• EXERCISE OBJECTIVE: Below are the records; locate each line with the word "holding" and copy it.
[[ STORED DATA open ]]
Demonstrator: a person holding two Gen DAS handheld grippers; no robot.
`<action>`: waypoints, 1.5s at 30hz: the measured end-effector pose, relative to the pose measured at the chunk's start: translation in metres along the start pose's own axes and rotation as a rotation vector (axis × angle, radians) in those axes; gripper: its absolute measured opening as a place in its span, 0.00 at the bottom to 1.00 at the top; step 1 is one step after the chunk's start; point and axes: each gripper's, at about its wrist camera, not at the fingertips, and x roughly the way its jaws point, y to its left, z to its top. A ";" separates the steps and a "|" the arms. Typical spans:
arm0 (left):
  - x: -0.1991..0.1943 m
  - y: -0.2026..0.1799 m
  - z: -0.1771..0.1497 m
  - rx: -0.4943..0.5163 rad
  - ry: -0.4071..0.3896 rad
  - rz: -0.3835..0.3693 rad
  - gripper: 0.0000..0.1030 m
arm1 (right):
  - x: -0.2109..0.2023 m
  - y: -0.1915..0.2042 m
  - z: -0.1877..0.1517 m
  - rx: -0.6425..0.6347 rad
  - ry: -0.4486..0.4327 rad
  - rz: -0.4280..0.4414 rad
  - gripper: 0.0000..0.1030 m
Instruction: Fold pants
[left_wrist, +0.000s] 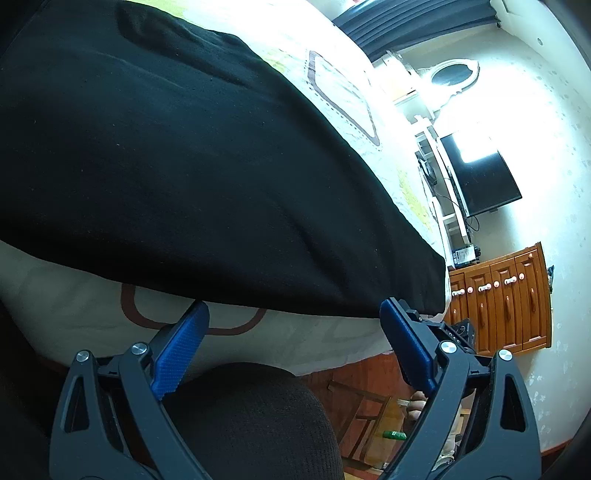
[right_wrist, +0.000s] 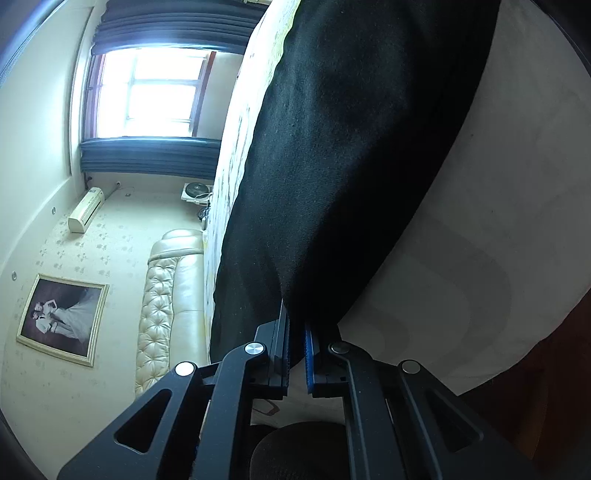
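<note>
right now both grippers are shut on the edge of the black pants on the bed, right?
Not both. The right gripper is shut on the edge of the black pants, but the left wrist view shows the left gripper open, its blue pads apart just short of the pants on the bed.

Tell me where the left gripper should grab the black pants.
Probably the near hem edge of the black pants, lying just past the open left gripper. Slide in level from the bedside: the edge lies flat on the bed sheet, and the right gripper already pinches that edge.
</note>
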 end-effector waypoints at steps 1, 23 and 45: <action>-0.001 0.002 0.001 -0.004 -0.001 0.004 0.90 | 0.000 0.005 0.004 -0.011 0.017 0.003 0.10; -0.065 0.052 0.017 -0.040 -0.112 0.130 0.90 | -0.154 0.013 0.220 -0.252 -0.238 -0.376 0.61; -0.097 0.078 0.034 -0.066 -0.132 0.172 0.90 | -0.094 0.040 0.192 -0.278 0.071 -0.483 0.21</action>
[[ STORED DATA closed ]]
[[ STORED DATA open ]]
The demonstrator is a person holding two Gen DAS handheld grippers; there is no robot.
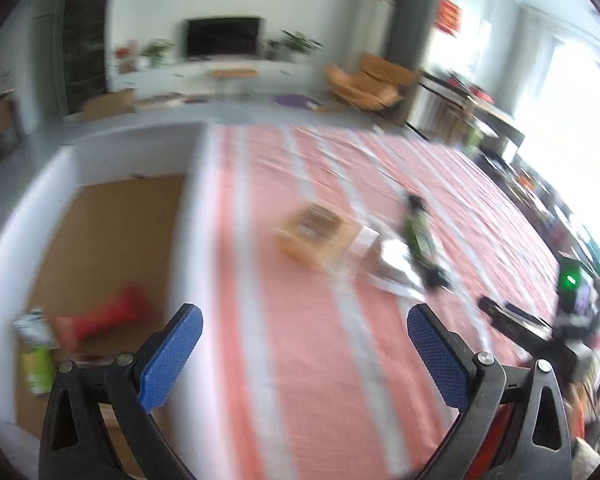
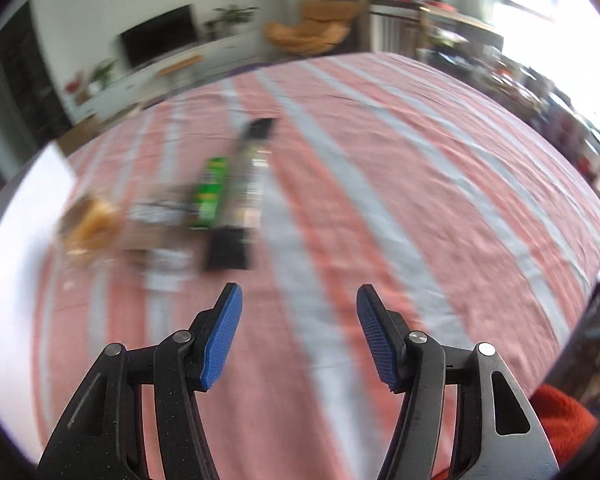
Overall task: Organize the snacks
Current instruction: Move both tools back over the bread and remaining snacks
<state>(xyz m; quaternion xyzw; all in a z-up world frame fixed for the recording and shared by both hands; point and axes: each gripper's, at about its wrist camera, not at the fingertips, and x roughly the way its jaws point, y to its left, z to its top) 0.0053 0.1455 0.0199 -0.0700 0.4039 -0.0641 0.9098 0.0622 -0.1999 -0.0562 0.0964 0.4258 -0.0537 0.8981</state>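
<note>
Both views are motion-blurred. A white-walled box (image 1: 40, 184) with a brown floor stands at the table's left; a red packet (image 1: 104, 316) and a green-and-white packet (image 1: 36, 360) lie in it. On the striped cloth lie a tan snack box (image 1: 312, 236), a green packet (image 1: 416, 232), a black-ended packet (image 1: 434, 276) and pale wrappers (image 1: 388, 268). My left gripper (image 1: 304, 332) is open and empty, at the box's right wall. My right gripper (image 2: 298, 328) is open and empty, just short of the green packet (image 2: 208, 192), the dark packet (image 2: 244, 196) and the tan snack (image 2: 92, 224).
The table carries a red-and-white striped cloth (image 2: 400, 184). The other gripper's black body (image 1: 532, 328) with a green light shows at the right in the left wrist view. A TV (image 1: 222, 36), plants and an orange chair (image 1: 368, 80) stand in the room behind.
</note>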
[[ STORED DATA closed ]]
• RESPONSE:
Demonstrator: a person holding two Gen DAS handheld grippers; no robot.
The demonstrator is a person holding two Gen DAS handheld grippers; there is no robot.

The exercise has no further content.